Moving into a New Year
January 11, 2019
Happy New Year! As 2019 begins, please join us in pausing to reflect on some milestones from the past year in suicide prevention, as well as how we can make the most of the year to come. In 2018, suicide prevention continued to gain momentum as a national priority, with increased public awareness and media attention, as well as new resources and partners engaging at the local, state, and national levels. At the same time, new data revealed that we still have work to do if we are to reach our goal of reducing the national suicide rate. In the year ahead, let’s work together to build on our successes—continuing to expand our reach, make our prevention efforts more effective, and spread hope to those at risk.
Providing safe and effective suicide care in health systems continues to be essential for reducing suicide in the U.S. and around the world. At the end of last year, over a thousand health care systems had adopted the Zero Suicide model and many are seeing improvements in patient outcomes. Ensuring the quality and consistency of suicide care has increasingly become a priority, with the release of new standards and guidance, such as the Action Alliance’s recommended standard care report, CARF International’s standards manual supplement, and the Council on Accreditation’s standards for public agencies and private organizations. In 2019, the Joint Commission will be requiring hospitals to meet a new patient safety goal for suicide prevention, and SPRC will be releasing new resources on financing suicide care.
The past year saw a large number of data releases and analyses from the CDC and other sources, highlighting the continued upward trend in suicides in the past 20 years. At the same time, these data included important new information that can help us improve prevention efforts, including the need for suicide prevention in settings beyond behavioral health care. As we continue to reinforce the multiple strategies needed for effective suicide prevention, more and more partners and sectors are stepping up to help carry out comprehensive prevention efforts. The Action Alliance has been instrumental in bringing the construction and entertainment industries, public safety groups, faith communities, and firearms stakeholders to the suicide prevention table. People with lived experience of suicide are also playing an increasingly important role in our field, helping to identify what works in suicide care and how lived experience can be included in prevention efforts.
As the evidence linking suicide and opioid misuse grew in 2018, new partnerships have formed to help address this intersection. Many in the suicide and substance abuse prevention fields are collaborating on innovative ways to tackle some of the shared risk factors behind recent declines in life expectancy. SPRC featured some of these examples in our collaborative two-part webinar series on the connection between opioid abuse, overdose, and suicide and the role of chronic pain. As we enter a new year, it will be critical to continue to examine these connections, including the impact of loneliness and isolation, and work together to tackle the complex issues behind deaths of despair.

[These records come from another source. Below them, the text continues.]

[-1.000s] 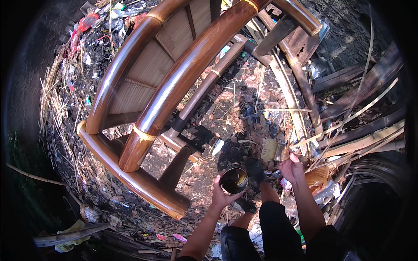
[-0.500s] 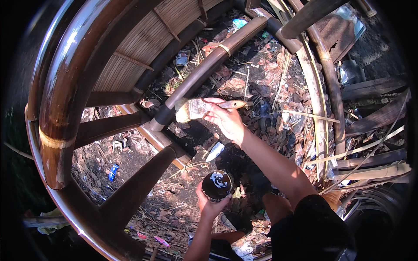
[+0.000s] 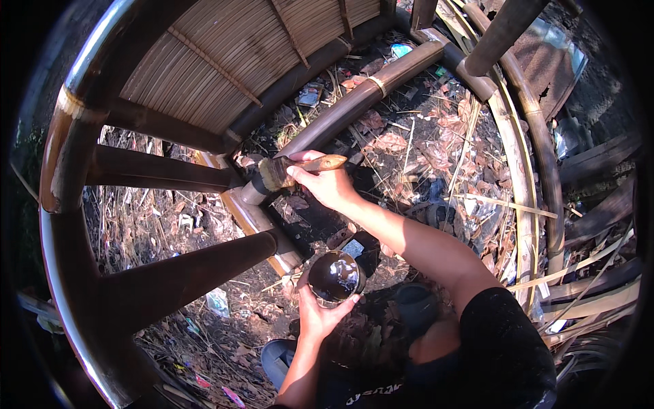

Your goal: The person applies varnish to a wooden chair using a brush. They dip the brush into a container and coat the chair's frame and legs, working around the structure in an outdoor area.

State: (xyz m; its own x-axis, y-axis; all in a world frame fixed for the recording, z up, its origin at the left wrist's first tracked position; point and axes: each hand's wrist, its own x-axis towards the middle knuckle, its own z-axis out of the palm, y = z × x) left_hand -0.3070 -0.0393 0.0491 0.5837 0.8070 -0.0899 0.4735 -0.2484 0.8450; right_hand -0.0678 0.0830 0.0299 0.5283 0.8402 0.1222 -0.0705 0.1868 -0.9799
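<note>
Head cam view: right hand has the brush pinched between thumb and fingers, handle poking out to the right, bristles just left of the fingertips, right up by the dark near end of a bamboo rail. Left hand is curled around a round can of dark liquid, below the brush.

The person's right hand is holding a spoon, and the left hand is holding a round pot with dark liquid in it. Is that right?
Almost! It isn't a spoon: the head view shows the right hand holding a brush with pale bristles. The left hand does hold a round pot with dark liquid in it.
</note>
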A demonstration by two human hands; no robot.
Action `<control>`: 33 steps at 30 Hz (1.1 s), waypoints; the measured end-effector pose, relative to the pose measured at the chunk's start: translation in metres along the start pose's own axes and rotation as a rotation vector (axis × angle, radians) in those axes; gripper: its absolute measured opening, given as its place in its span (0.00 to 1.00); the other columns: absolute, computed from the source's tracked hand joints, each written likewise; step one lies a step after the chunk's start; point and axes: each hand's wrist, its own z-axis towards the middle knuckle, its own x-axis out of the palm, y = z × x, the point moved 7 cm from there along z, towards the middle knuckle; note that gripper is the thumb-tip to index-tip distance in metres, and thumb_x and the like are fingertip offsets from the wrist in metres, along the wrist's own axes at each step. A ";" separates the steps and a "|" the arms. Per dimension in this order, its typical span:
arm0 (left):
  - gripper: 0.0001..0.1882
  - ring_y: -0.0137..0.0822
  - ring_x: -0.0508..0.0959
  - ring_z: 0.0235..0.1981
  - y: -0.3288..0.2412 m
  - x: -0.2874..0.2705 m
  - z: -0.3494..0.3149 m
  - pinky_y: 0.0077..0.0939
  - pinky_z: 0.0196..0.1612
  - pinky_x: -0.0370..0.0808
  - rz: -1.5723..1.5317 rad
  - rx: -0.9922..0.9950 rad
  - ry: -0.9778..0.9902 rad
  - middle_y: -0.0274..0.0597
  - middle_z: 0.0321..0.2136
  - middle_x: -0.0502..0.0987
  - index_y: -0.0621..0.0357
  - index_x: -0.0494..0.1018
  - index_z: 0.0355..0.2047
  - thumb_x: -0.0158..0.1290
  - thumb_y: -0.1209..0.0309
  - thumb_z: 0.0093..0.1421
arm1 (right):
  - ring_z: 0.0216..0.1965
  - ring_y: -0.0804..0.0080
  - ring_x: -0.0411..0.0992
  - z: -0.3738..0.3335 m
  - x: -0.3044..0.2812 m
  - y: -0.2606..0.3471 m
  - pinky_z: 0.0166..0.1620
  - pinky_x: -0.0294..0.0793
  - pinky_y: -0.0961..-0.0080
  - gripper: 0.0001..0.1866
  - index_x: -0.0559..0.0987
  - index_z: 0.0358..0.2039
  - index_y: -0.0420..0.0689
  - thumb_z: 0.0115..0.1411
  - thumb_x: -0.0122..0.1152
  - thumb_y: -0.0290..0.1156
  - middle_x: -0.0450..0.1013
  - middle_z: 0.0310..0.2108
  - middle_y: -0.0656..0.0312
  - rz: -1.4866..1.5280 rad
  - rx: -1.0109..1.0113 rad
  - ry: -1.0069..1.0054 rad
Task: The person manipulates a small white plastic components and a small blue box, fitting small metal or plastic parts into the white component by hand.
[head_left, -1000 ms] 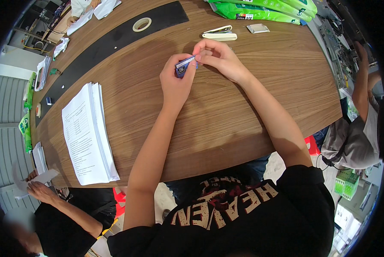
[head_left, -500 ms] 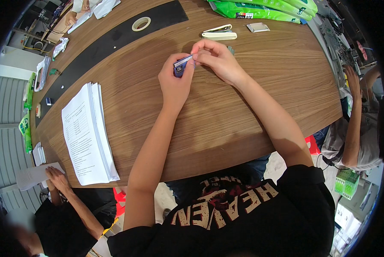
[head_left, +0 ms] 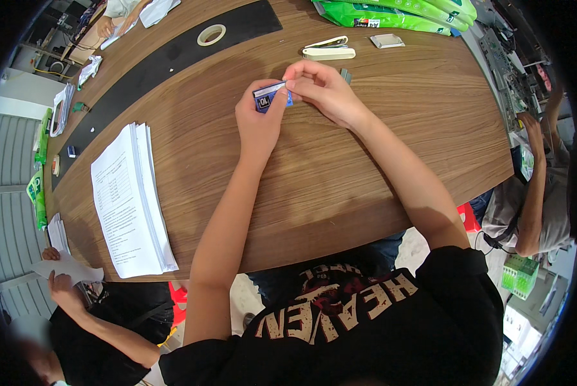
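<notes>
My left hand (head_left: 260, 116) is closed around a small blue box (head_left: 263, 101) with a white edge, like a staple box. The thumb lies across its front. My right hand (head_left: 327, 93) pinches at the right end of the box, fingertips meeting the left hand's; what lies between those fingertips is too small to make out. A small grey-green piece (head_left: 345, 75) lies on the table, partly hidden behind my right hand. Beyond it rests a cream stapler (head_left: 329, 53) with its top raised, and a small pale packet (head_left: 387, 41) lies to its right.
On the left of the wooden table (head_left: 340, 206) lies a stack of printed sheets (head_left: 130, 199). A tape roll (head_left: 201, 35) sits on the dark inlay. Green paper packs (head_left: 378, 17) stand at the far edge. Co-workers sit left, right and far left; one holds a sheet (head_left: 76, 270).
The blue box has turned so more of its front shows, and my left hand has shifted slightly left. The left co-worker's hands and sheet have moved; the right co-worker's arm has shifted.
</notes>
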 end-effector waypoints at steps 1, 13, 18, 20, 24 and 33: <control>0.08 0.20 0.70 0.24 0.004 0.000 -0.001 0.13 0.27 0.66 -0.047 -0.057 0.011 0.32 0.25 0.74 0.63 0.74 0.35 0.56 0.72 0.57 | 0.33 0.83 0.70 0.000 0.000 -0.003 0.40 0.70 0.84 0.06 0.74 0.38 0.41 0.59 0.56 0.25 0.73 0.31 0.67 0.075 0.037 0.029; 0.11 0.20 0.70 0.25 0.009 0.002 0.004 0.14 0.28 0.65 -0.441 -0.141 0.006 0.31 0.28 0.74 0.59 0.70 0.39 0.56 0.75 0.56 | 0.34 0.82 0.67 0.002 -0.002 0.000 0.39 0.68 0.84 0.04 0.73 0.37 0.43 0.61 0.54 0.27 0.69 0.33 0.67 0.197 0.021 0.059; 0.13 0.23 0.73 0.29 0.017 -0.003 0.005 0.17 0.32 0.68 -0.492 -0.183 -0.032 0.33 0.32 0.75 0.58 0.68 0.42 0.54 0.77 0.56 | 0.34 0.81 0.66 0.000 0.000 -0.001 0.40 0.66 0.83 0.05 0.73 0.36 0.44 0.63 0.53 0.30 0.68 0.33 0.68 0.153 0.049 0.058; 0.13 0.24 0.75 0.30 0.016 -0.003 0.005 0.18 0.32 0.69 -0.501 -0.189 -0.010 0.35 0.33 0.76 0.58 0.68 0.42 0.54 0.78 0.57 | 0.34 0.81 0.66 0.000 -0.002 -0.002 0.41 0.67 0.83 0.06 0.73 0.36 0.43 0.63 0.53 0.31 0.68 0.33 0.67 0.117 0.051 0.039; 0.15 0.26 0.75 0.31 0.019 -0.002 0.005 0.19 0.33 0.71 -0.529 -0.190 -0.011 0.39 0.34 0.76 0.62 0.68 0.44 0.55 0.79 0.56 | 0.34 0.81 0.66 0.000 -0.005 -0.004 0.41 0.67 0.83 0.07 0.74 0.37 0.42 0.63 0.53 0.31 0.68 0.33 0.67 0.090 0.063 0.026; 0.15 0.27 0.75 0.32 0.019 -0.002 0.005 0.19 0.34 0.72 -0.579 -0.173 0.018 0.39 0.35 0.76 0.63 0.68 0.45 0.55 0.79 0.56 | 0.34 0.80 0.68 0.003 -0.005 -0.007 0.41 0.70 0.82 0.07 0.74 0.37 0.40 0.61 0.54 0.29 0.71 0.33 0.64 0.173 0.111 0.059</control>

We’ve also seen changes this year in how our field is speaking about suicide prevention and how the media is covering it. With the Action Alliance Media Messaging Workgroup bringing together key national partners, the field is communicating a more unified message, emphasizing hope, recovery, and prevention steps everyone can take. This collective effort has helped bring about a new kind of news coverage—one informed by the voices of people with lived experience, which emphasizes hope and healing over sensationalism. In 2019, we look forward to continued collaboration with local and national partners to convey shared prevention messages.
In 2018, SPRC continued its commitment to bringing relevant, evidence-based resources to the field in grateful collaboration with diverse partners. We released an array of resources to address key challenges in suicide prevention, including:
- An updated Suicide Prevention Toolkit for Primary Care Practices
- The second edition of After a Suicide: A Toolkit for Schools
- New data resources, including Breaking Down Barriers: Using Youth Suicide-Related Surveillance Data from State Systems and Suicide Surveillance Strategies for American Indian and Alaska Native Communities
- An updated and redesigned version of our free Counseling on Access to Lethal Means online course
As we enter a new year, please join us in building on the momentum of the past year’s successes and renewing our commitment to meet the challenges ahead. Together, with partners new and familiar, we can reverse current trends and connect more people across the country to support and hope.